### Problem
Go through the listing and copy each line that has the string "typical" in it.
======== Information supplied
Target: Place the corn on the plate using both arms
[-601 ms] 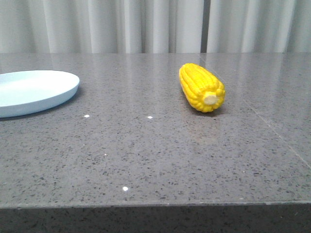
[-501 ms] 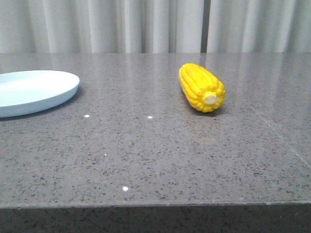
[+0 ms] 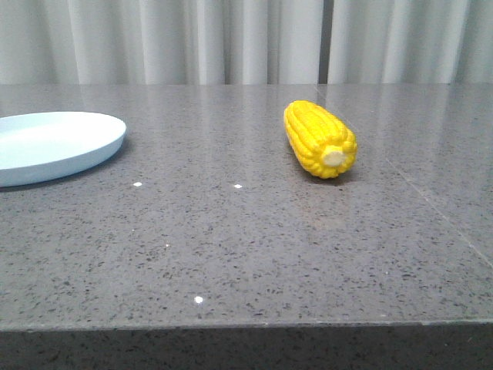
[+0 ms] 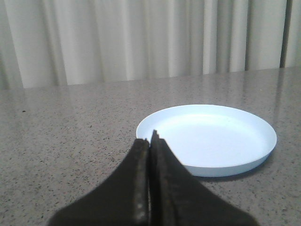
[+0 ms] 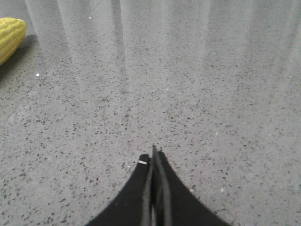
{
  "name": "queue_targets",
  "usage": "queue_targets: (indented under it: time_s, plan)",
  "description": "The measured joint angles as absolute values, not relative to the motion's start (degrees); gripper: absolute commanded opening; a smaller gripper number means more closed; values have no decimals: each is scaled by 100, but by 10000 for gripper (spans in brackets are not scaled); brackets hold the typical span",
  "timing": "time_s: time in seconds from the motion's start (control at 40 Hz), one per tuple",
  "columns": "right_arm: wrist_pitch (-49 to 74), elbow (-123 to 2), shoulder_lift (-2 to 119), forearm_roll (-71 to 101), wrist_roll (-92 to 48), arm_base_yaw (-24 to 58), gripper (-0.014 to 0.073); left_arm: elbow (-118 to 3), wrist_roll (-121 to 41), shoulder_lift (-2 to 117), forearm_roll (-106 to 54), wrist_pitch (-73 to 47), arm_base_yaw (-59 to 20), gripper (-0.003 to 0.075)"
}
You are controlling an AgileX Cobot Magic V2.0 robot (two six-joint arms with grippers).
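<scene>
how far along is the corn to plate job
Nothing is done yet: the corn lies on the table, apart from the bare plate. Nothing is in hand; the left gripper and right gripper have their fingers shut, holding nothing. Grasping, carrying and placing remain.

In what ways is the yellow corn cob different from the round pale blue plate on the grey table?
The bright yellow corn cob is long, rounded and covered with rows of kernels; the round pale blue plate is flat, shallow and smooth. The corn cob lies right of centre with its cream stub end toward the camera, while the plate sits at the left edge, partly cut off. Both rest directly on the speckled grey table, untouched by any gripper.
</scene>
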State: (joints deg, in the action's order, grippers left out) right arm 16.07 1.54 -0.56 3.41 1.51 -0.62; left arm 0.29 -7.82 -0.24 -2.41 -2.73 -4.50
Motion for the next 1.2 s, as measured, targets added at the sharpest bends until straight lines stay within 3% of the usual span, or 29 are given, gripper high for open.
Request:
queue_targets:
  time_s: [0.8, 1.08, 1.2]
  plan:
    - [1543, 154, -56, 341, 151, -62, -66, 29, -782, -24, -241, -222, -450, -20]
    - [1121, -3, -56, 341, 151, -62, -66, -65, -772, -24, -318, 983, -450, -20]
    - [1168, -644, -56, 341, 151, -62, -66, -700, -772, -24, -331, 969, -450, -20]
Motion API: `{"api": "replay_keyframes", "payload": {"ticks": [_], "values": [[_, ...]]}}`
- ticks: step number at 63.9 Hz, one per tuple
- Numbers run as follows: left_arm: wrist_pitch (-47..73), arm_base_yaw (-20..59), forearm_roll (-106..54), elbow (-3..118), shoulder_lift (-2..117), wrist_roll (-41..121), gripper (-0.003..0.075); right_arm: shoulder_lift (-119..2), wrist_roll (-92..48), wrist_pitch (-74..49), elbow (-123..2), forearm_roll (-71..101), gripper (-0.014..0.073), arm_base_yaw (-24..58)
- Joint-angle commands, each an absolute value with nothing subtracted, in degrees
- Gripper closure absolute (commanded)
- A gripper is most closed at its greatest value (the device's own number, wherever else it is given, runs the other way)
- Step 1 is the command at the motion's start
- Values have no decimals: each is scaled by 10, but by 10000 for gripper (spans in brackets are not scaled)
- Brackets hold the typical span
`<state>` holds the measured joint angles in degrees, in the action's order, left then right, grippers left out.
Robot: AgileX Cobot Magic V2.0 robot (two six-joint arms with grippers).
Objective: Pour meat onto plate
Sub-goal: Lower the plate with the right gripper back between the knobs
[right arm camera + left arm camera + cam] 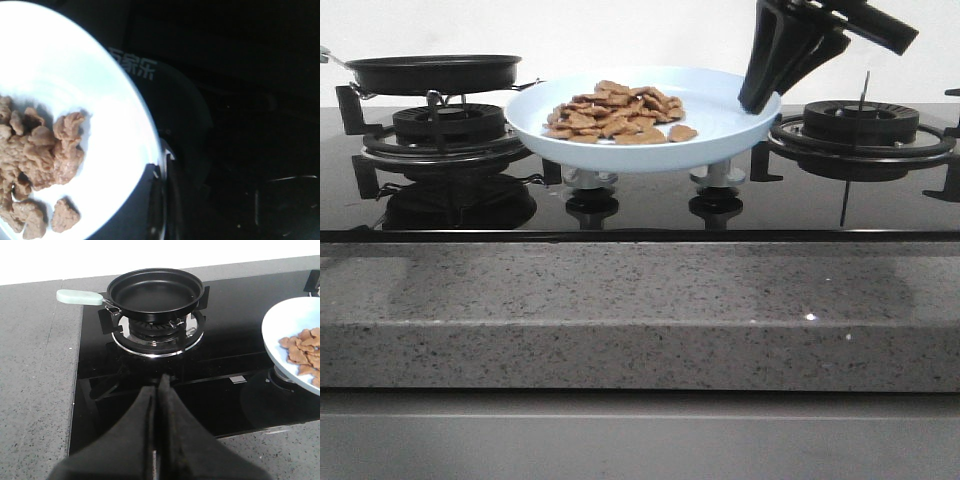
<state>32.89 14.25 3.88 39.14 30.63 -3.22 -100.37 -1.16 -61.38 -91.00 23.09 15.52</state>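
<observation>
The speckled stone bench (640,310) is seen nearest, with the black glass stove top (650,205) set behind it. The pale blue plate (730,105) is held level above the stove's middle knobs, its right rim clamped by the right gripper (760,98). The meat (615,112) is heaped on the plate's left half. The empty black pan (155,290) is seated on the left burner (157,332). The left gripper (160,390) is pressed closed, empty, near the stove's front edge.
</observation>
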Motion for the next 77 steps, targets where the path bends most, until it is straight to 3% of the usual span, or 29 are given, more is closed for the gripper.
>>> {"api": "replay_keyframes", "payload": {"ticks": [1, 39, 62, 70, 77], "values": [[280, 147, 41, 406, 308, -40, 741, -972, -14, -577, -926, 268, 652, 147], [280, 147, 41, 406, 310, -40, 741, -1127, -14, -587, -1134, 296, 652, 95], [280, 147, 41, 406, 310, -40, 741, -1169, -14, -604, -1151, 279, 645, 94], [280, 147, 41, 406, 310, -40, 741, -1169, -14, -611, -1151, 262, 580, 94], [280, 147, 41, 406, 310, -40, 741, -1169, -14, -617, -1151, 257, 472, 94]]}}
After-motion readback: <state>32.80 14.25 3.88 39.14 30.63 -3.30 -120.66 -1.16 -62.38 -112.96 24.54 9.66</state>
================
### Solution to the problem
  "description": "The measured joint angles as absolute values, not relative to the motion's start (degrees); gripper: absolute commanded opening; a smaller gripper number means more closed; values have no decimals: each is scaled by 100, but by 10000 for gripper (spans in brackets are not scaled); brackets hold the typical span",
- Brackets hold the typical span

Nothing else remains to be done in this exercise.